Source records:
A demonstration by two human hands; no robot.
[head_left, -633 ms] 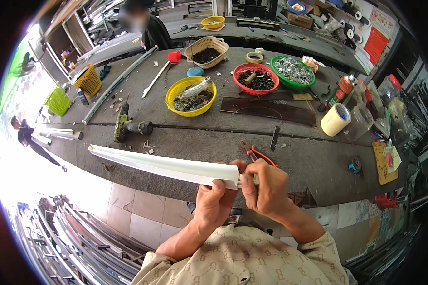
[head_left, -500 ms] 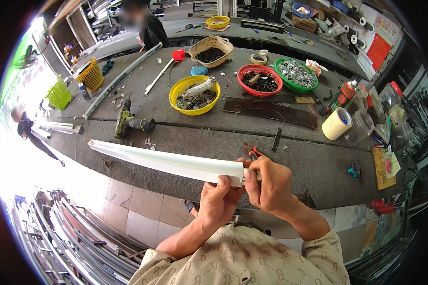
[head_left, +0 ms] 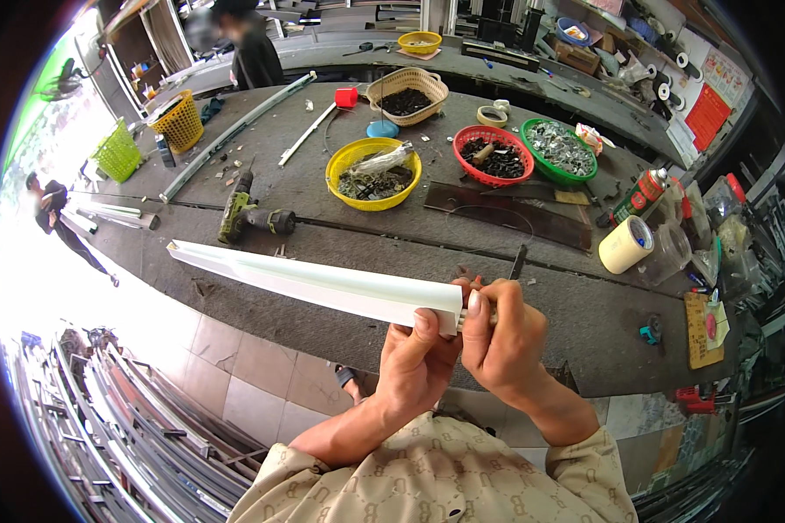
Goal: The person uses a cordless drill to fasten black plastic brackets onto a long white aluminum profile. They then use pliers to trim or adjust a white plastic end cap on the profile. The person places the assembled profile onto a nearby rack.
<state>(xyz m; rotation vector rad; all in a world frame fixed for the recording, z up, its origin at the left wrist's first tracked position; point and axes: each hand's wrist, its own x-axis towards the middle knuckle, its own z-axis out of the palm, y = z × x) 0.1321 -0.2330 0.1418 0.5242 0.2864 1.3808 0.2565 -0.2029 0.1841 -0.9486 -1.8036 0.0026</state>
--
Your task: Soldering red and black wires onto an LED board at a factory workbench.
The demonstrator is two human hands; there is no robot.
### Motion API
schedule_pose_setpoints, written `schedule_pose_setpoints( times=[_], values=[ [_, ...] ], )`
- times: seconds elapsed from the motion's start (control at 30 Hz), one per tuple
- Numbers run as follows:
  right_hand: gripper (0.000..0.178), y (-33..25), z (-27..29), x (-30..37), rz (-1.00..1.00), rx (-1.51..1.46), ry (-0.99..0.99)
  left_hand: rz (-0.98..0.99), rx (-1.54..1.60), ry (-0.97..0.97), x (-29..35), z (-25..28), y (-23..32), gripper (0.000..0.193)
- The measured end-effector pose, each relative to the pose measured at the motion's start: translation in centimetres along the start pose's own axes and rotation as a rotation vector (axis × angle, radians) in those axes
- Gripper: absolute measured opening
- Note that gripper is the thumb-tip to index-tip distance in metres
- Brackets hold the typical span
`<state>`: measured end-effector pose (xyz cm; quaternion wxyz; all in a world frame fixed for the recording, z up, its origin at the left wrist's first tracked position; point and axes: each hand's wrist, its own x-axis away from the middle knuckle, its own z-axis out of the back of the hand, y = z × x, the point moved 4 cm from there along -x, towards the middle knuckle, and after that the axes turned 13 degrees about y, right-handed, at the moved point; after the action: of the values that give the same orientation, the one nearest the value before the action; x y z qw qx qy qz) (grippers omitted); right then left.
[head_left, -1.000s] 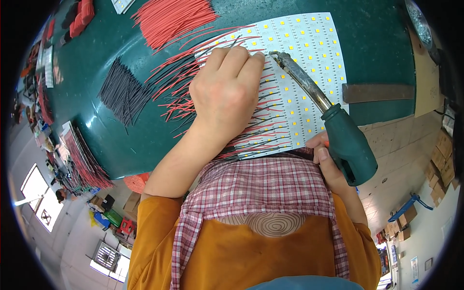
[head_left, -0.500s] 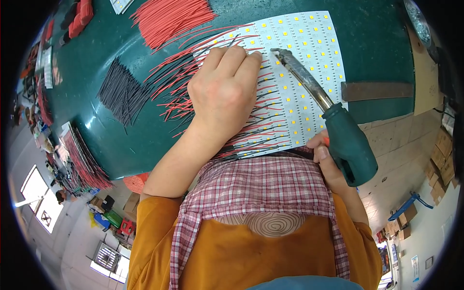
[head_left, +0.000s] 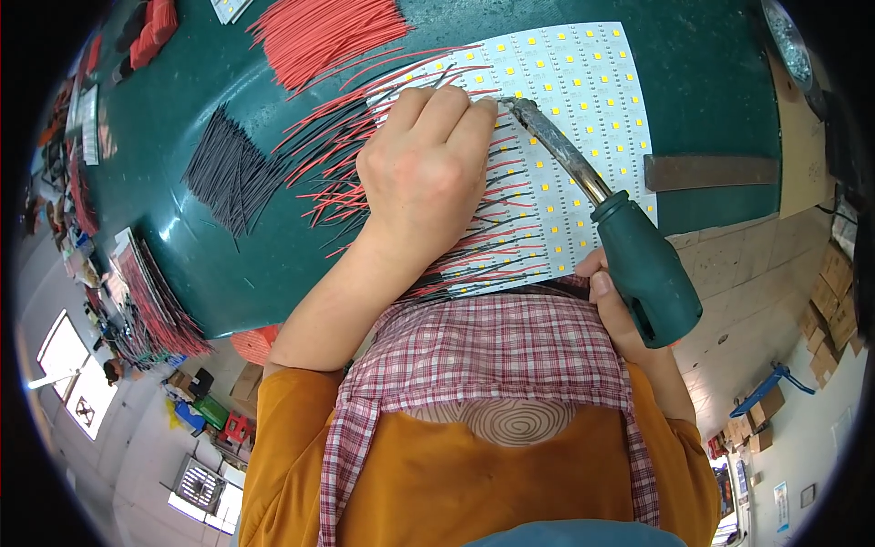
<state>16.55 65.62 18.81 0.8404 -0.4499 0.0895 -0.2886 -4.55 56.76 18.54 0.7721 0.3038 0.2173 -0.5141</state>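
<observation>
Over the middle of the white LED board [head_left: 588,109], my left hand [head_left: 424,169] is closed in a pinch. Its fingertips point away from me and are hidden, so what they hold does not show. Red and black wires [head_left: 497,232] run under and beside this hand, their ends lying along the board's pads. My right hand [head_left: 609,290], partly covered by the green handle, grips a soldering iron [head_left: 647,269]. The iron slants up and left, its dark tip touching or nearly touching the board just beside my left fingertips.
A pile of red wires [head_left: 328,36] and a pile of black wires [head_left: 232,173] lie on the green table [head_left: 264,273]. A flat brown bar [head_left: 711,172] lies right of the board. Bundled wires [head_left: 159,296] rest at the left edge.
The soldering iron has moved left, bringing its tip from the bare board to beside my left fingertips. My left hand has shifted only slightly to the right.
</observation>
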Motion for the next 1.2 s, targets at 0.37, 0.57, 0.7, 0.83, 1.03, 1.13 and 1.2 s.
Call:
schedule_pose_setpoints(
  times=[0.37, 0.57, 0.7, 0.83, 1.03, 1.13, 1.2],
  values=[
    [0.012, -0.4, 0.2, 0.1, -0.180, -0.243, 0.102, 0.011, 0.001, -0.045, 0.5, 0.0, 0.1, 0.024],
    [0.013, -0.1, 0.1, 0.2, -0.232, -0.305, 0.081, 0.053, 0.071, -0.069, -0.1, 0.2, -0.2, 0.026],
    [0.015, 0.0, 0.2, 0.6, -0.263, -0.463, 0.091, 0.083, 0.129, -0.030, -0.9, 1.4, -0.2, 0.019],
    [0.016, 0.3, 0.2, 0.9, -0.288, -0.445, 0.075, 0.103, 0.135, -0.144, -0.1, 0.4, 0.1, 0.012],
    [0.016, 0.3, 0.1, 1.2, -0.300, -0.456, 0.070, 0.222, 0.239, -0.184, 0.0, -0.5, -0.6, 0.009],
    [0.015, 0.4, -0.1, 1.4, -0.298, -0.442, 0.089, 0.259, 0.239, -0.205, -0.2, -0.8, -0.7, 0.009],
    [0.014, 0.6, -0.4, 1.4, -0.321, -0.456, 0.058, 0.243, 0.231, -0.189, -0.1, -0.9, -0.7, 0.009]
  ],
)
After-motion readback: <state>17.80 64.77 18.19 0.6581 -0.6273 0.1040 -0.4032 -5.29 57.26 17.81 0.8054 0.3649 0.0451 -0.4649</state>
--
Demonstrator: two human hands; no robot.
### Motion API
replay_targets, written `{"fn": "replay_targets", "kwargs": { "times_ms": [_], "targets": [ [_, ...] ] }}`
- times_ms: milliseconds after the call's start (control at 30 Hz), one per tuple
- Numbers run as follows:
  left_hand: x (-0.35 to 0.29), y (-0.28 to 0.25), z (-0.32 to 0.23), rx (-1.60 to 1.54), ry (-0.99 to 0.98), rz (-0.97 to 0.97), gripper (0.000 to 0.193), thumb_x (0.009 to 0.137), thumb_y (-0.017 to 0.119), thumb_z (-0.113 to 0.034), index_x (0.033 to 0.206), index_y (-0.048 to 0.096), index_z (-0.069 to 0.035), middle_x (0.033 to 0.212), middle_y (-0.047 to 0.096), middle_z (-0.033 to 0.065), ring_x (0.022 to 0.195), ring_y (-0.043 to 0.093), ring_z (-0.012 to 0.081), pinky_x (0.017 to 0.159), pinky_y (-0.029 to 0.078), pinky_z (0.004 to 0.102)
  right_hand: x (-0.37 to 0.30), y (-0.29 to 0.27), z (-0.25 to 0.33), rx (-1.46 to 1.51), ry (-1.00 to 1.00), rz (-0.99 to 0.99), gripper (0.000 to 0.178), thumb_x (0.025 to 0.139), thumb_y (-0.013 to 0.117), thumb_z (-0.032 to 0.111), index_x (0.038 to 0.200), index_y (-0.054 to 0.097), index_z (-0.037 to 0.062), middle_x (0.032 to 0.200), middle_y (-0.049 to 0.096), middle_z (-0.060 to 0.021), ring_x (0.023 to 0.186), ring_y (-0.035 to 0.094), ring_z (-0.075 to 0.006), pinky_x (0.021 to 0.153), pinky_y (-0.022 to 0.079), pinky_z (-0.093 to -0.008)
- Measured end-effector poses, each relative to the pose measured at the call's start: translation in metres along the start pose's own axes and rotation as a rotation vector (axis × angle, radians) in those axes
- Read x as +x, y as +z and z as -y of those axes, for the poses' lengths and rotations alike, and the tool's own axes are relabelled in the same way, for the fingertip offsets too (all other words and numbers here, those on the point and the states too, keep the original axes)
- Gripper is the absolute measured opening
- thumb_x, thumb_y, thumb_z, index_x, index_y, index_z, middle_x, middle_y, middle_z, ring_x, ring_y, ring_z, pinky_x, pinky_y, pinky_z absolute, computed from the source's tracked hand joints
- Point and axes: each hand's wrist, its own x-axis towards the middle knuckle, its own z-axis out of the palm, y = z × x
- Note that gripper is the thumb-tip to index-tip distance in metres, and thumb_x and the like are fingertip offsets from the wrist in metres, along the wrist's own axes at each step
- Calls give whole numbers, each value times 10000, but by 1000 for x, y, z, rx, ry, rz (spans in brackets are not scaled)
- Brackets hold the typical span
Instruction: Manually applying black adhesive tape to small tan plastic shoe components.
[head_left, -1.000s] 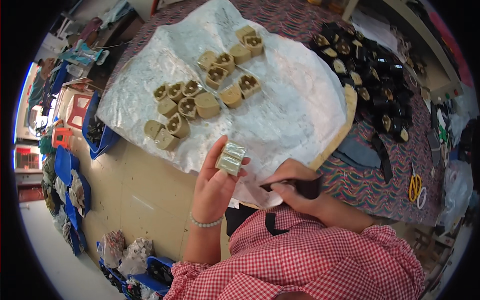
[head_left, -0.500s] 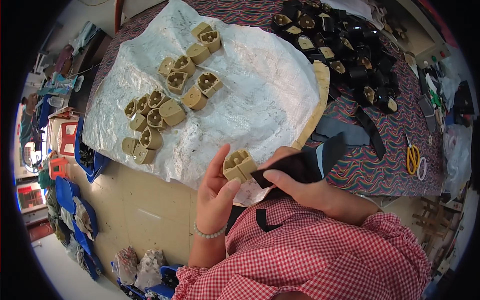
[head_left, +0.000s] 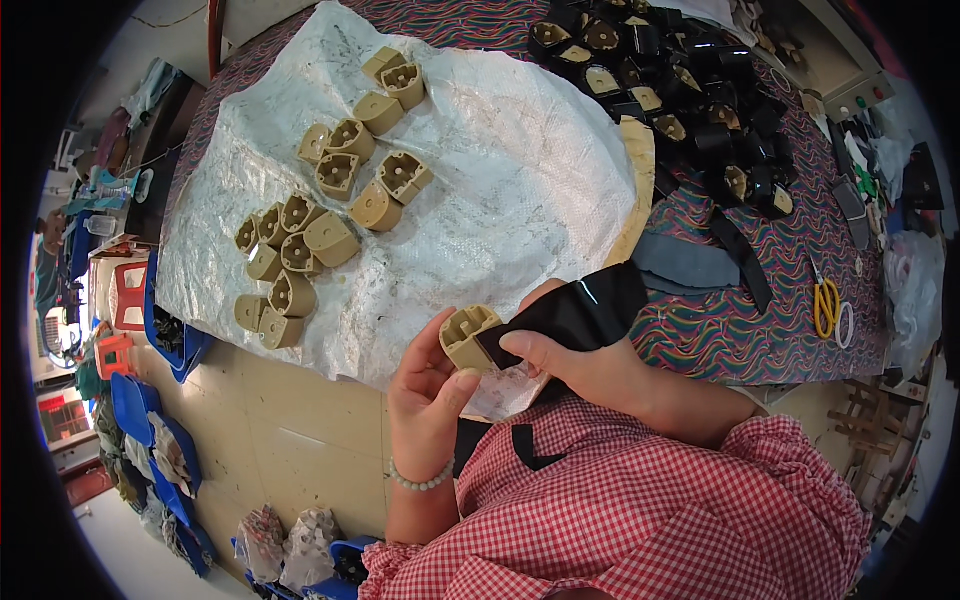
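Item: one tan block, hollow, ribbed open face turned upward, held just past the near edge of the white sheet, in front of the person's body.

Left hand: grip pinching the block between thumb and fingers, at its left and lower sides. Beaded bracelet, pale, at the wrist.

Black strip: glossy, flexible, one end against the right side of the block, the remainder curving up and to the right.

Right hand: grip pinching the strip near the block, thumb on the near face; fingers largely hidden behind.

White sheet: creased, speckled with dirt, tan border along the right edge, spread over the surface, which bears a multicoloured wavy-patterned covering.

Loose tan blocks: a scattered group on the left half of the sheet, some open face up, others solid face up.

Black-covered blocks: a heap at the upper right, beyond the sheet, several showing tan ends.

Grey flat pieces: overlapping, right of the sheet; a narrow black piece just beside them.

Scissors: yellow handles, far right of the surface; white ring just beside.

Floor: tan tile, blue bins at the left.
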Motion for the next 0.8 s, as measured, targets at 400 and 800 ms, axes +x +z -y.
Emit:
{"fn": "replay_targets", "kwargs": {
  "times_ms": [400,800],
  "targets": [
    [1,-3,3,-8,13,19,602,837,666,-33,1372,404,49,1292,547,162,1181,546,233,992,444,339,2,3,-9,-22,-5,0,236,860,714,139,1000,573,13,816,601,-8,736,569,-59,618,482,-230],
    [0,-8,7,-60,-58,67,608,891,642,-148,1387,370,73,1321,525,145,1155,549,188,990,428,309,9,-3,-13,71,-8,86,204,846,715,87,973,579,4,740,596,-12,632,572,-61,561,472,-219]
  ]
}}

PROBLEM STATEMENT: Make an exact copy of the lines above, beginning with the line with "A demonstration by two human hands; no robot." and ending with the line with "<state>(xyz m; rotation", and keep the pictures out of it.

WORKED SOLUTION:
A demonstration by two human hands; no robot.
[head_left, -633 ms] 
[head_left, -500 ms] 
[head_left, +0 ms] 
Goal: The person uses a cordless drill to fasten black plastic brackets onto a long white aluminum profile. They then use pliers to trim or adjust a white plastic end cap on the profile. The person places the assembled profile onto a nearby rack.
<state>(xyz m; rotation vector rad; all in a world frame fixed for the recording, z up, its origin at the left wrist's first tracked position; point and axes: each hand's wrist, its own x-axis towards the middle knuckle, its own z-axis out of the palm, y = z × x) 0.1321 -0.2330 0.1418 0.5242 0.2864 1.3808 0.2565 -0.2029 0.1841 -0.9486 -1.8036 0.0026</state>

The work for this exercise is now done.